Jeffrey Levy-Hinte’s verité-style documentary Soul Power is assembled from the same footage that made up Leon Gast’s 1996 documentary When We Were Kings. Both films are spawned from the same event—the 1974 heavyweight championship bout in Zaire (now the Democratic Republic of the Congo) between George Foreman and Muhammad Ali (the “Rumble in the Jungle”)—but their purposes are hardly interchangeable. Gast’s film is about the fight; Levy-Hinte’s is about the three-day music festival that was to have directly preceded that fight. The operative term is “was,” because an injury to Foreman’s eye delayed the fight for six weeks, but it was too late to reschedule the concert, which went on without the fight, leaving it a kind of orphan event that had largely drifted into obscurity until this film 35 years after the fact.
The idea behind Soul Power is to capture both something of the concert and the sense of the event—the globalization of which it spoke with the meeting of two musical worlds in Zaire. The fact that almost none of the African-American performers had ever actually been to Africa was, after all, part of the draw. It made the whole thing a kind of weird cultural exchange—one made even weirder when James Brown is told that all the French-speaking natives of Zaire already know all his songs, and in English. All this is fascinating—as are the interpolations of Muhammad Ali in full motor-mouth mode—but it comes equipped with a downside, especially given Soul Power‘s brisk 93-minute running time. Let’s face it, the draw for this movie—the real reason we’re here—is the concert itself. We’re here for James Brown, the Spinners, Miriam Makeba, Bill Withers etc., and Soul Power is about a third over before it gets to the concert we’ve been waiting for (exempting some footage of Brown at the very beginning of the film).

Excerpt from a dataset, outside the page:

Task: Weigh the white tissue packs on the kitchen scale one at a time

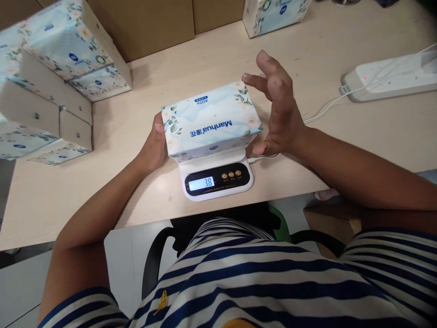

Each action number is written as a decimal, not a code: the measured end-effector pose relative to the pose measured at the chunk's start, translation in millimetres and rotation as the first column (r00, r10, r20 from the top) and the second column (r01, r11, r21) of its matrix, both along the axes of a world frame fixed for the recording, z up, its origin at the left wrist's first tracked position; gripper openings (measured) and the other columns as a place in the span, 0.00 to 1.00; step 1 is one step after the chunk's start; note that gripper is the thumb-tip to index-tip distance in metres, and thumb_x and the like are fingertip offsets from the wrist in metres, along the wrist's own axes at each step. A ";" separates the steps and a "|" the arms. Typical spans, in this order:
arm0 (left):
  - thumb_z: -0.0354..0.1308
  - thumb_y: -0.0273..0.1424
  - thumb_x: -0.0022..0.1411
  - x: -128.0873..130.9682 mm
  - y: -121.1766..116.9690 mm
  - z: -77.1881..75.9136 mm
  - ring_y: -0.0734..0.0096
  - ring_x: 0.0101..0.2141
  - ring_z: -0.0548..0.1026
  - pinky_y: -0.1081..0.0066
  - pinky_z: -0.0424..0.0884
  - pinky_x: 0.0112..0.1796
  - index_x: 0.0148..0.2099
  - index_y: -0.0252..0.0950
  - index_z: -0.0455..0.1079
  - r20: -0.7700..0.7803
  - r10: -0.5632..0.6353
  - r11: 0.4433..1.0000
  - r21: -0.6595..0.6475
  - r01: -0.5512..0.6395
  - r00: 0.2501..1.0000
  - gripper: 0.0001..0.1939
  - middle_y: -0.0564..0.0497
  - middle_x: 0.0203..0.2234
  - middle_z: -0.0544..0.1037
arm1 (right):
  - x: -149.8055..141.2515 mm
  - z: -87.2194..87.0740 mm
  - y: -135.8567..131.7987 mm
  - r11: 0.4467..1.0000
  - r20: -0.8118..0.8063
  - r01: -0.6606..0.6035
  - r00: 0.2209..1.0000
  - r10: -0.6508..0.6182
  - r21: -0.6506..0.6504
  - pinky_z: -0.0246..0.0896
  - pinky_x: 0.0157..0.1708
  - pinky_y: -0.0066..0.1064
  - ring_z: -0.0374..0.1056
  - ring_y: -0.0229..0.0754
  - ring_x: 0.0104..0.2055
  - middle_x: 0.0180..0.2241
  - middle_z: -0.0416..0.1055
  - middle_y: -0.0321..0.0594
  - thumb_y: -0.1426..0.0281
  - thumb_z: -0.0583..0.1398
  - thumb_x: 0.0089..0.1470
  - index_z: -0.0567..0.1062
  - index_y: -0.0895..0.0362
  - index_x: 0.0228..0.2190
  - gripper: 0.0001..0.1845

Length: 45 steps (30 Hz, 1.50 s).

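Observation:
A pale blue pack of tissues (213, 120) with flower prints lies at a slight tilt on a white kitchen scale (218, 180), covering most of its platform. The lit display reads what looks like 38; a decimal point is hard to make out. At the pack's left end, my left hand (155, 148) grips it, thumb against the edge and the other fingers mostly hidden. My right hand (282, 107) is open beside the right end, fingers spread and raised, one fingertip close to the top corner.
Several more tissue packs (75, 57) are stacked at the left, and another pack (273, 16) stands at the back. Brown cardboard boxes (146, 27) line the rear. A white power strip (392, 75) with a cable (327, 105) lies at the right. The table's front edge is near my body.

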<state>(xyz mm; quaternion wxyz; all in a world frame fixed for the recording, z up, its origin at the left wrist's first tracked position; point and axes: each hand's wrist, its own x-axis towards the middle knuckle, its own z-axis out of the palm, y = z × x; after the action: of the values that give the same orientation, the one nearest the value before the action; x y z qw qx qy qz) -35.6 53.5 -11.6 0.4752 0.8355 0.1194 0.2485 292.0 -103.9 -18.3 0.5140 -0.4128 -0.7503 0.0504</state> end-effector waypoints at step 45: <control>0.41 0.70 0.73 14.7 -20.4 16.4 0.46 0.79 0.59 0.44 0.61 0.76 0.62 0.41 0.70 0.018 0.216 0.928 -0.314 -0.200 0.976 0.42 0.42 0.63 0.76 | -8.4 21.0 -8.3 0.991 0.293 0.060 0.952 -0.094 0.123 0.62 0.79 0.52 0.38 0.53 0.86 0.82 0.29 0.05 0.27 0.47 0.64 0.33 0.20 0.77 0.49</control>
<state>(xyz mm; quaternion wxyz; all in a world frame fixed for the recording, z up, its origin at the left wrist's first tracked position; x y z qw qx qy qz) -20.9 33.1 4.8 0.5747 0.7261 0.2324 0.2975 283.6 -112.3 2.7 0.4191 -0.4151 -0.8040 -0.0747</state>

Of course, the moment the Spinners take the stage performing “One of a Kind (Love Affair)” chances are that you’ll completely forget the wait and just settle into the music. The concert footage itself is stunningly shot and edited, though it too has the problem of there just not being enough of it. It’s great to see the Spinners, but for only one song? And Bill Withers getting a single song (and it’s not even “Grandma’s Hands” or “Lean on Me”) is also just not enough. B.B. King outlines a whole playlist, but we never get anywhere near it. You may not notice it while you’re watching the film, but when you get to the end—and you know it’s the end because you know that James Brown closes the show—there’s an inescapable sense of “that’s it?” I suppose a case could be made that it’s wiser to leave you wanting more—to send you on the way to the record store after you leave the theater—but in retrospect it’s hard not to wish that maybe there was a little less of Muhammad Ali promoting himself and a little more of the concert.
All the same, what there is in Soul Power is choice—and a lot of it is music we don’t hear much of today. If nothing else, the film serves to remind us of that second fact. It might even encourage us to do something about it. If that’s so, the movie has performed its function and then some. Rated PG-13 for some thematic elements and brief strong language.
2 thoughts on “Soul Power”
Out of interest, what Withers do you get in this flick? I’d think it worth seeing if there’s a performance of ‘Who Is He and What Is He To You?’ in the offing.
It was “Hope She’ll Be Happier.” (At least I think that’s what it’s called.)